Here are a few easy-to-make and delicious millet-based recipes you should try
1. Bajra raab
An age-old Indian winter beverage, this treat is crafted from pearl millet and enhanced with the richness of jaggery. The resulting drink offers delightful sweetness, free from health concerns. Experiment with this recipe to savour guilt-free, delectable goodness, without the worry of excess calories.
2. Ragi dosa
South Indian food is known for having really healthy dishes. Foods like dosas, idlis, and appams are already seen as good choices for health. And now, these foods have become even healthier for people who want to get more nutrients. A good option is the ragi dosa. Instead of using the usual rice or semolina flour, this dosa is made with ragi, a kind of millet that South Indian families have been using for a long time. You can try making this dosa to enjoy the tasty goodness of millet.
3. Foxtail millet upma
A common South Indian dish, foxtail millet upma, has been a part of South Indian homes for a long time. It's now popular all over India due to its lightness and delicious taste. When you try it, you'll love the combination of its light texture and flavorful taste. Give it a shot with this quick recipe and you might just make it your new breakfast staple.
4. Nachni chips
Nachni chips, also known as ragi chips, are a common snack in Indian homes. The millets used in these chips make them more nutritious compared to regular chips. When you're in the mood for some classic junk food, these wholesome chips are a great choice. You might find yourself loving these healthy chips and making them your new favourite snack. Here's a quick way to make it.
5. Ragi mudde
Ragi mudde is a traditional favourite for breakfast or lunch, offering a hearty meal. It consists of balls made from ragi dough, served with a stew or gravy. This intriguing dish is well-liked in various South Indian areas. When you try it, you'll not only enjoy its delicious South Indian flavour but also benefit from the goodness of millet. Here's how to make it.
6. Khata vada
Khata vada, also referred to as Desai vada, is a much-loved and widely recognized Gujarati delicacy. Crafted from jowar, these vadas are a customary evening snack enjoyed in Gujarati homes across India. Their delectable taste has garnered them a fan base beyond Gujarat as well. Accompanied by flavorful chutneys, these jowar vadas are so irresistible that stopping at just one might be a challenge.

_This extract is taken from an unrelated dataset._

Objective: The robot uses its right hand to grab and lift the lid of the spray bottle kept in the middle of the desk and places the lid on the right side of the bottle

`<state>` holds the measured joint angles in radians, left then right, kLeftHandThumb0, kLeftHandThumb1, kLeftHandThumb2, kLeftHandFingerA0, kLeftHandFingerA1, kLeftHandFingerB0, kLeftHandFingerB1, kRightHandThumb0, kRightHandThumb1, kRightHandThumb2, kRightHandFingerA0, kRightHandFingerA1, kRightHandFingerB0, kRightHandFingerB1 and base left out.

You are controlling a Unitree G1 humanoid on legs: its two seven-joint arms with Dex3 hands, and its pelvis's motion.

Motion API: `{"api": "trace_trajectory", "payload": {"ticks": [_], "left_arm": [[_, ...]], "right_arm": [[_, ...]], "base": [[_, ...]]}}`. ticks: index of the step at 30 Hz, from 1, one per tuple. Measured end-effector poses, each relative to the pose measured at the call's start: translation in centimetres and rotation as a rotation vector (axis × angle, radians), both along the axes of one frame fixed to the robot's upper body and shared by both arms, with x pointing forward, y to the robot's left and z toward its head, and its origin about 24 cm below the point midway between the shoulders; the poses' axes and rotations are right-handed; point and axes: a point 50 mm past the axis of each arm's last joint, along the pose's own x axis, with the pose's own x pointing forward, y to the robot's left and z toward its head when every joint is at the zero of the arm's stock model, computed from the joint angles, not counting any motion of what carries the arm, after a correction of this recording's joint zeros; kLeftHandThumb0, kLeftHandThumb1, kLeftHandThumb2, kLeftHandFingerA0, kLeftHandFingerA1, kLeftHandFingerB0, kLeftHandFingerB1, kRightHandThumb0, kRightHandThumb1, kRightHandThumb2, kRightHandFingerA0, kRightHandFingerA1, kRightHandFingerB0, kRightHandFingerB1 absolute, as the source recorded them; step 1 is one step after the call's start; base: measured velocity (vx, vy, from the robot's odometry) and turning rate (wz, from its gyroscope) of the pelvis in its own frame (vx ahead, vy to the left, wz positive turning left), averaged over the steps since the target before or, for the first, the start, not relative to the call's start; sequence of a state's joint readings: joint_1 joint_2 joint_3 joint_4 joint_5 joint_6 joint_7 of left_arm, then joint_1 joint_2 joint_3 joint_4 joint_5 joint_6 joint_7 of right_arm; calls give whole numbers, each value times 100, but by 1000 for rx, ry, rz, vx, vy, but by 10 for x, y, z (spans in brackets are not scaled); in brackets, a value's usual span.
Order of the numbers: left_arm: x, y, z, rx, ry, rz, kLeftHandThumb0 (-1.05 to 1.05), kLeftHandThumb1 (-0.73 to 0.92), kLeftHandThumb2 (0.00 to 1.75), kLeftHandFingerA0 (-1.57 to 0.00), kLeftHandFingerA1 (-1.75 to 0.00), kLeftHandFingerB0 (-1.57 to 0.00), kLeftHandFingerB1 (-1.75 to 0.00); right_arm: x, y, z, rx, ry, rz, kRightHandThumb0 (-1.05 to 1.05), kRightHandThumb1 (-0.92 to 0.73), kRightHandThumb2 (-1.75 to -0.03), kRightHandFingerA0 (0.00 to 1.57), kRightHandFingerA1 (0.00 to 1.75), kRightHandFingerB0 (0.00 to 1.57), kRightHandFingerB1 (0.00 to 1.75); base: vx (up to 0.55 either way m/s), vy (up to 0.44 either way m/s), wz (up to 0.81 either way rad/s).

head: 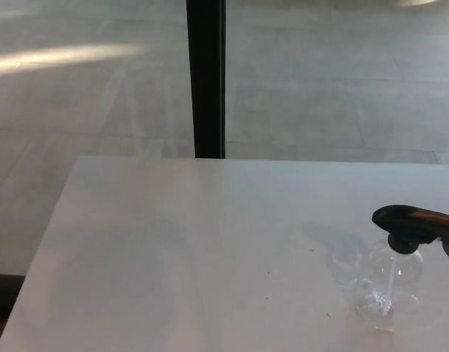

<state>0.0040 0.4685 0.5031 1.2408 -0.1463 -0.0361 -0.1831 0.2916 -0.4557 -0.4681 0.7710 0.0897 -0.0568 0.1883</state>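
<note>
Neither robot hand in view, clear spray bottle (389, 282) upright at desk (210, 249) right edge, black lid (415, 224) on.

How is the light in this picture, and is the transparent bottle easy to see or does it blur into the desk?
In the head view the light is soft and the picture slightly hazy; a bright streak of glare crosses the floor at upper left. The clear spray bottle nearly melts into the white desk, only its black lid stands out sharply. A faint shadow lies to the bottle's left. No hand shows.
</note>
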Motion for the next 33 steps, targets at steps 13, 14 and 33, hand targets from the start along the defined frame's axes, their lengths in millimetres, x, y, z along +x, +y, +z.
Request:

Bhakri is a renowned treat enjoyed in Maharashtra, Gujarat, and various other places. Crafted from jowar flour, this flatbread is considered heartier and more nourishing than wheat rotis. A cherished addition to numerous kitchens, Bhakri can be paired with various accompaniments. One delightful combination is to serve bhakri with steaming traditional Indian vegetables, fiery green chillies known as thecha, and a delightful garlic chutney. In many Maharashtrian homes, this comforting meal holds a special place as one of their all-time favourite dishes.